From obscurity to one of pride, not only for Nigeria, but the West African sub-region, that is the story of the Accident Investigation Bureau. WOLE SHADARE writes
The Civil Aviation Act 2006 established the Accident Investigation Bureau as an autonomous agency that reports to the president of the federation through the minister of aviation.
The agency was, at inception, almost unknown, not just because of a lack of ideas to drive it, but the political will to make it rank amongst its peers around the world.
Vista of opportunities
The appointment of Commissioner/CEO of the agency, Akin Olateru, an aircraft engineer, in 2017, opened a vista of opportunities and put the agency on a global pedestal.
AIB, through him, has scored a lot of firsts and has put aviation in Nigeria into global reckoning. One cannot fail to speak about Olateru and his AIB in glowing terms.
The plaudits for him continued recently when the joint aviation committees of the National Assembly on Aviation, led by Senator Smart Adeyemi and Nnolim Nnaji, as part of their oversight functions to AIB and the Nigerian Airspace Management Agency (NAMA), lauded him for his achievements, describing him as an asset to aviation in Nigeria.

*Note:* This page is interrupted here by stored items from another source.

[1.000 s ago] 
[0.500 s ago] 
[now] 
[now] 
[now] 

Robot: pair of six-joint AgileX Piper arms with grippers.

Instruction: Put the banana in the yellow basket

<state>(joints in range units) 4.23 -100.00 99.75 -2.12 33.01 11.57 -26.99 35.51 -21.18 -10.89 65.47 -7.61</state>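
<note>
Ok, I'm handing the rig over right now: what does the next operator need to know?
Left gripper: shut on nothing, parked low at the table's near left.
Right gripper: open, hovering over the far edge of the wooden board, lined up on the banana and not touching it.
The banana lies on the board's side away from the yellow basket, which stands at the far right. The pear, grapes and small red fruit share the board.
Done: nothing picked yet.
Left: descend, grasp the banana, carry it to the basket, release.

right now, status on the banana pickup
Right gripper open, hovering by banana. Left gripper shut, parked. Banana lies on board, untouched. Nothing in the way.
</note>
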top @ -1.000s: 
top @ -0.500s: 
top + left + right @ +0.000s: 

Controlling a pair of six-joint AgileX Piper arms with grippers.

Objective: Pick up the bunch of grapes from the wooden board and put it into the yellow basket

Also, a member of the committee on aviation, Senator Abiodun Olujimi, praised Olateru after he made his presentation, detailing the giant strides made by the agency within just five years of rigorous work done to reposition AIB.
Lifesaver
It also came as a huge surprise that AIB is the only avia tion agency in the country that has provided life-saving defibrillators in all its offices across the nation.
Chairman, House of Representatives Committee on Aviation, Nnolim Nnaji, expressed sadness over the death of an air traffic controller who slumped and died on duty last year in Abuja as a result of a heart attack.

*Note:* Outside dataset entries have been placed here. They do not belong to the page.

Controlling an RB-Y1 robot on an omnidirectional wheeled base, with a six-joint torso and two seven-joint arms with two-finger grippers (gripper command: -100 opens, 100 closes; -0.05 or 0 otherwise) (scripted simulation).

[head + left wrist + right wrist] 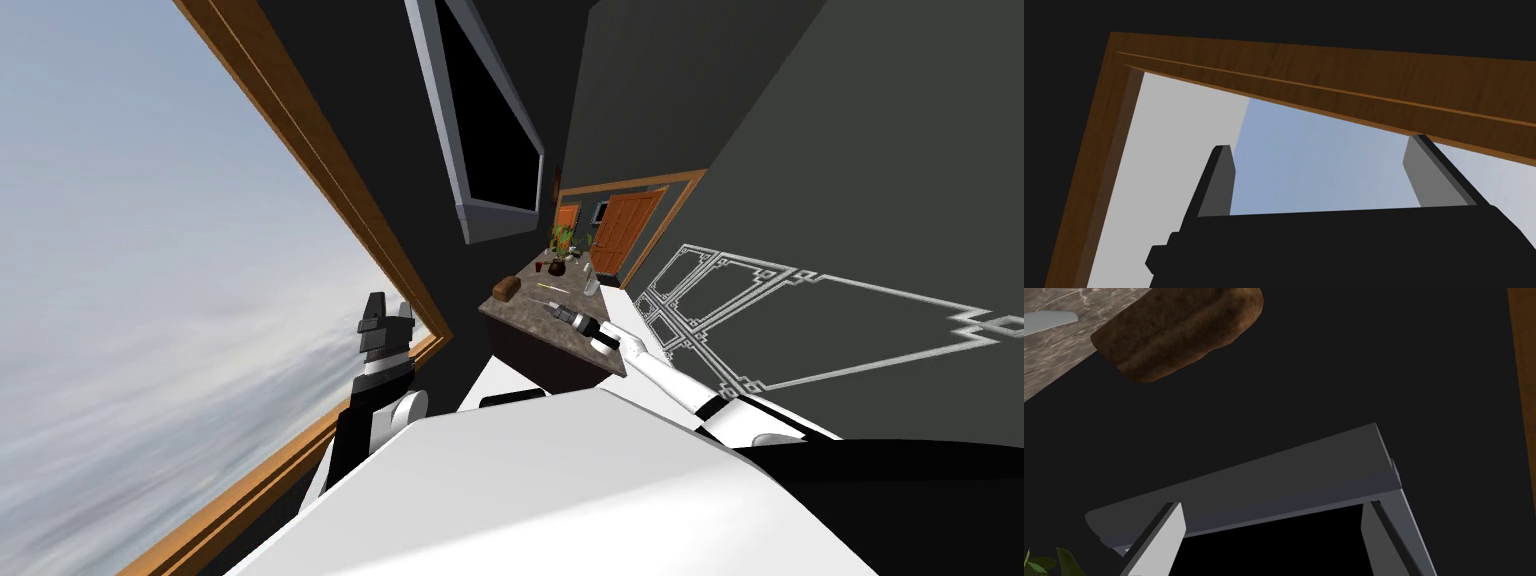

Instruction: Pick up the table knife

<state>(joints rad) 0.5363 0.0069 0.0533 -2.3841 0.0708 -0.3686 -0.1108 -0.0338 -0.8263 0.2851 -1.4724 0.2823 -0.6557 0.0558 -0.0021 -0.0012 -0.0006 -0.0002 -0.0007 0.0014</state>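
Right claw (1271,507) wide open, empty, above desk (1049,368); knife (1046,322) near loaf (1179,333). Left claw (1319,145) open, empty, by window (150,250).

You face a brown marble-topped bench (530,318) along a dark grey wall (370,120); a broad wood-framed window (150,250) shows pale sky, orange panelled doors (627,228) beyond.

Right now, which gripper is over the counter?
The right gripper, open, out over the marbled counter; the left gripper is up by the window.
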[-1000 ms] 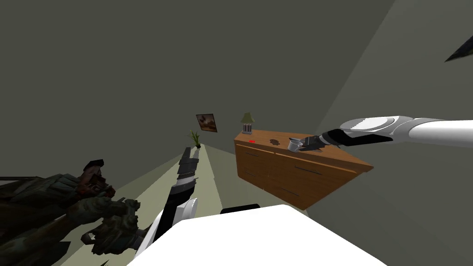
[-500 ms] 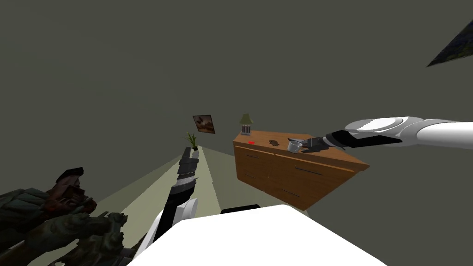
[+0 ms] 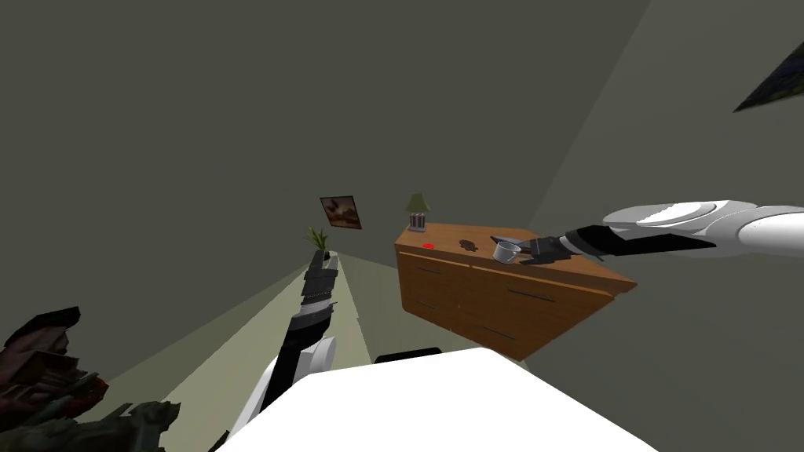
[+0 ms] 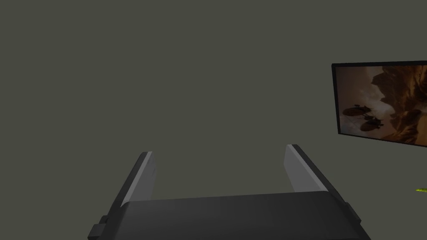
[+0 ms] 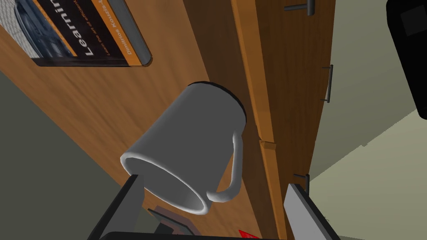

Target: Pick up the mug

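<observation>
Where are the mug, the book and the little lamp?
mug (image 5: 194, 133): right wrist view, on its grey side wall.
book (image 5: 98, 29): right wrist view, on its dark cover.
lamp (image 3: 418, 204): head view, on its green shade.

The book (image 5: 83, 37) by the dresser top's (image 5: 104, 100) back edge is running off the picture, its title breaking off at "Learnin". A small brown thing (image 5: 167, 214) is hiding half behind the mug (image 5: 187, 133) and the right gripper's (image 5: 214, 181) body. A dark lump (image 3: 467, 244) mid-top is showing too small to name.
</observation>
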Robot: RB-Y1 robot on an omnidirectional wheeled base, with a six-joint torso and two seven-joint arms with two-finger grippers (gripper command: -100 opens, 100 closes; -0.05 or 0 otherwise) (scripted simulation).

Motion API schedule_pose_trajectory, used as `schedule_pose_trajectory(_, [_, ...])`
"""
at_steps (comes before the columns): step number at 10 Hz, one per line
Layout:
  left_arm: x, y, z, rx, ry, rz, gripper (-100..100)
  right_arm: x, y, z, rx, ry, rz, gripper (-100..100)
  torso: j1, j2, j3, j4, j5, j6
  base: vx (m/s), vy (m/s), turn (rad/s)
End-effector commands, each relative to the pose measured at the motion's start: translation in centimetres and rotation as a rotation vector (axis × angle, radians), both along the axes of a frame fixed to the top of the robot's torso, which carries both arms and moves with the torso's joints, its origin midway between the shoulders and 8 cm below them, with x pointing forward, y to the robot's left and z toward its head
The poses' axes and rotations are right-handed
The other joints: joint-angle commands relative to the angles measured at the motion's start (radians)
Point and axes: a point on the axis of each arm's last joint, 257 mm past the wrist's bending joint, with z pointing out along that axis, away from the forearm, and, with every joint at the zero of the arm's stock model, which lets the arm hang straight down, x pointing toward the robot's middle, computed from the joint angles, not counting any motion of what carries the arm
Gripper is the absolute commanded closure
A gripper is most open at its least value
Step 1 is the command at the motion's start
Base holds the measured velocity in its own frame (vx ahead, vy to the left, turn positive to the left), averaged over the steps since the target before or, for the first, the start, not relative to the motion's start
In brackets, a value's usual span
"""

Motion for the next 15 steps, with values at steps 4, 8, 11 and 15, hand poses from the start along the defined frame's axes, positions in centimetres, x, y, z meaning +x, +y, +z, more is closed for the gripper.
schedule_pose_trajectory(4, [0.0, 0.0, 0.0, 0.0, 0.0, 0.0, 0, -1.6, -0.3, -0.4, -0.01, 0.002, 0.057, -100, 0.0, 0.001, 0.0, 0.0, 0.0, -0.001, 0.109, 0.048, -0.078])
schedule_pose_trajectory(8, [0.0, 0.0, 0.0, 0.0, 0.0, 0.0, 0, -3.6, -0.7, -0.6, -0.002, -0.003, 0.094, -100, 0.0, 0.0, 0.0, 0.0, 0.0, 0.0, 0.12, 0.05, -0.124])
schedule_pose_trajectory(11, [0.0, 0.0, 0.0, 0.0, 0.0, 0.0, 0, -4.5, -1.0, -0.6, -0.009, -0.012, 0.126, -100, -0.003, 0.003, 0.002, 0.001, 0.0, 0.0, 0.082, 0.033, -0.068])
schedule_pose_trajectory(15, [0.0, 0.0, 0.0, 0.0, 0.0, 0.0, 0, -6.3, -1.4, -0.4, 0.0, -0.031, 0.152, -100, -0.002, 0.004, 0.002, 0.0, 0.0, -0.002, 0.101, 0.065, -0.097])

He called for the provision of defibrillators in all the airports around the country. A defibrillator is a device that gives a high-energy electric shock to the heart of someone who is in cardiac arrest.
Olateru had pursued and defended the call for the establishment of an independent unified multi-modal investigation body charged with the responsibilities of carrying out an investigation of occurrences involving all modes of transportation with the aim of promoting and enhancing safe transportation in Nigeria.
The Nigeria Safety Investigation Bureau (NSIB) bill, he said, would reinforce safety in all modes of transportation in Nigeria.
He added that the proposed bill, if passed into law, would also provide an adequate legal and institutional framework for the regulation and administration of safety transportation occurrences in Nigeria.
He used the occasion of the visit of the lawmakers to appeal for a quick passage of the bill.
Adeyemi and Nnaji promised that the National Assembly would do everything within their power to do the ‘needful.’
Impressive record
Olateru’s achievements are worth mentioning. They are not limited to the release of six final reports with safety recommendations, signing of a pact with France on Executive Technical Cooperation Programme (ETCP), new Conditions of Service (CoS) for AIB after 14 years, opening and commissioning of two regional offices in Kano and Enugu, commissioning of well-equipped Command and Control Centre, the review of the bureau’s regulations through stakeholders meeting and organisation of a symposium in collaboration with the US NTSB/ Safe Skies and continuous human capacity training for all staff.
Besides, within the past year, the bureau’s Flight Safety Laboratory got certified in accordance with the ISASI flight recorder working group and ICAO’s standard practices and procedures for the purposes of investigations.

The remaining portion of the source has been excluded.